“Who are we? Airborne! Who are we? Airborne! How far do we go? All the way!”
This is the sound of Canadian paratroopers jumping from a perfectly good flying aircraft at 1,000 feet AGL. Approximately 50 soldiers from the 3rd Battalion, Princess Patricia’s Canadian Light infantry and support staff participated in Exercise Orzel Alert. The US Army’s 173rd Infantry Combat Brigade Combat Team also sent about 100 jumpers. Poland hosted the exercise with the participation of the Polish 6th Airborne Brigade.
Ex. Orzel Alert was held between May 5 and May 9 in Poland, providing opportunities for the three countries’ airborne forces to boost their cooperation at the battalion level and below.
With the recent events in Ukraine, NATO countries are expanding their presence in Eastern Europe’s member countries. Canada has been one of the leading countries in the imposition of severe sanctions against Russia, and is extending their military presence both in Poland and in the Black Sea.
But could exercises like Orzel Alert be the awakening of a newer generation of soldiers to be stationed in Eastern Europe? I believe so!
NATO was created to defend member countries against external threats. Whether it was the Soviets during the Cold War or the unconventional warfare we’ve been taking part in for the last 12 years in both Afghanistan and Iraq, member countries should always keep in mind that their first priority is to ensure the stability and safety of all the other members.
Of course, the United States has been the largest contributor to NATO by far, but they should not be the only ones in charge of protecting the remaining countries. A good example is Canada. Canada has sent more than 40,000 troops to Afghanistan in a little over 12 years. They also sent CF-18s to participate in the interdiction mission in Libya, and are now involved in the support of Ukraine.
NATO should establish a permanent multinational Quick Reaction Force (QRF) to respond to events like the one in Ukraine – a force that could be stationed as close as possible to the current threats while still being in their own “backyard.”
Poland would be one of the best places to host a NATO QRF, keeping it close to the menace (read: Russia) and ready to intervene quickly and efficiently. An airborne/air mobile division would be one of the best possible forces that NATO could offer in the case of any problems.
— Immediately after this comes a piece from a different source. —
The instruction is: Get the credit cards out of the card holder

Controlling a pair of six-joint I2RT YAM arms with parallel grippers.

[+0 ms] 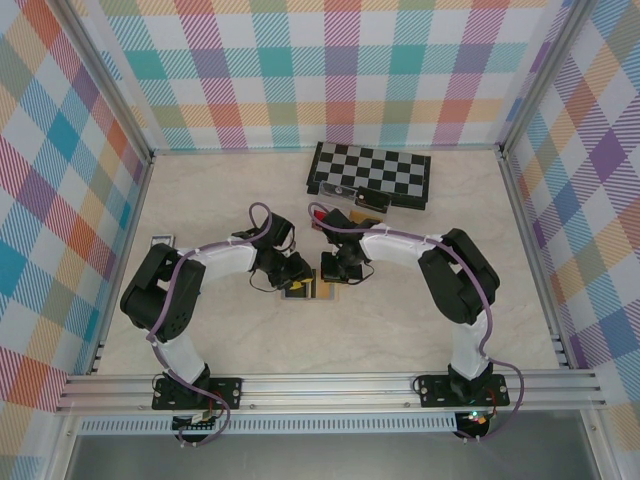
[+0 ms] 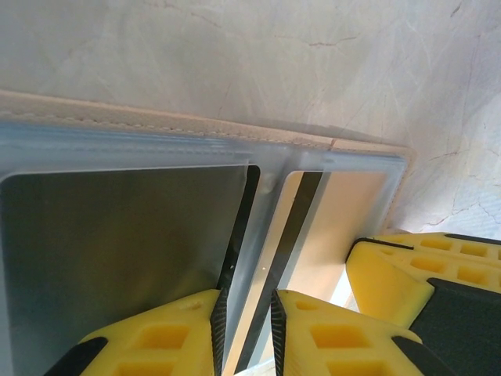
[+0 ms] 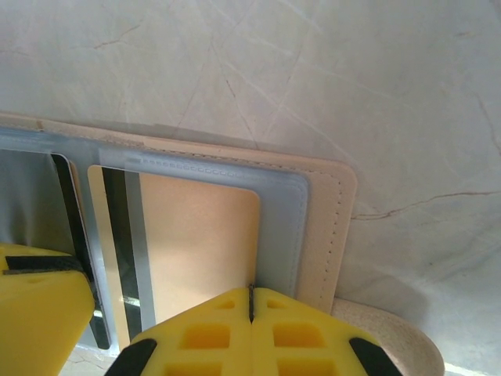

The speed and efficiency of airborne troops would offer a quick response and give time to NATO countries to set up a stronger ground element, supported by artillery, armoured and close-air support. A great example was the airborne force that dropped on top of German positions during WWII. While the main effort was preparing to invade, airborne troops were tasked to facilitate the actions of that force by disrupting and destroying enemy positions.
The command element should change on a yearly basis, offering every country the possibility to gain good leadership and a better view of what NATO is all about.
As I said earlier, this force would need the support of ALL member countries. Nowadays, the US has been providing more than 70% of the total NATO budget. This is really unacceptable! I cannot stress enough the importance of having a strong alliance, where everyone is actively participating.
Multinational training is one of the most important aspects of having a strong alliance. Exercise Orzel Alert is one of the best examples. Because of a crisis that has repercussions at the international level, NATO is hosting their training as close as possible to the crisis. This both reassures member countries that are in close proximity and trains the troops in a nearby environment.
Other training exercises are happening in countries that are extending invitations to help others gain more experience in their particular environment. Climate can be a big thing for soldiers who are used to living more south or north. Canada and Poland have been great training partners during the last few years. I had the opportunity to work with Polish Pathfinders in Northern Quebec 3 years ago. They learned valuable lessons that they were able to pass on to their soldiers.
We also learned a great deal when we were invited to Ex. Bold Alligator 2012 with 2/2 Marines. Most of us never had the chance to be onboard a Landing Helicopter Dock (LHD) and it proved to be a great experience, as Canada is looking into forming a small amphibious-capable force in the near future.
Russia, The Old Enemy Resurfacing
In my opinion, Russia was always a bigger threat than some Arabs states. Since Putin took over the country, literally, his vision was the restoration of the good old Soviet Union.
The annexation of Crimea had been foreseen by a lot of specialists and is, I believe, the trigger of Cold War 2.0. By using old proxy war tactics, Russia is slowly grabbing small parts of Ukraine. We all know the first Cold War was fought through these proxy wars.
Many people tend to forget that Russia is also modernizing their Armed Forces and reopening old airfields and deep water ports in the Arctic. The focus might be on Ukraine nowadays, but the Arctic is going to be one of the main future conflicts on the international level.
I am planning on writing a more complete analysis on the future of Russia real soon, I will include more detail about them in it.
In conclusion, whether the future menaces come from Russia or any other country, NATO has to be ready to intervene as soon as possible. Many people will argue that situations like the one in Ukraine are not our concern. However, when you look at the bigger picture, you begin to understand that we, as the largest and most powerful alliance in the history of mankind, have a responsibility towards the other member countries, and it is also our job to keep the world stable.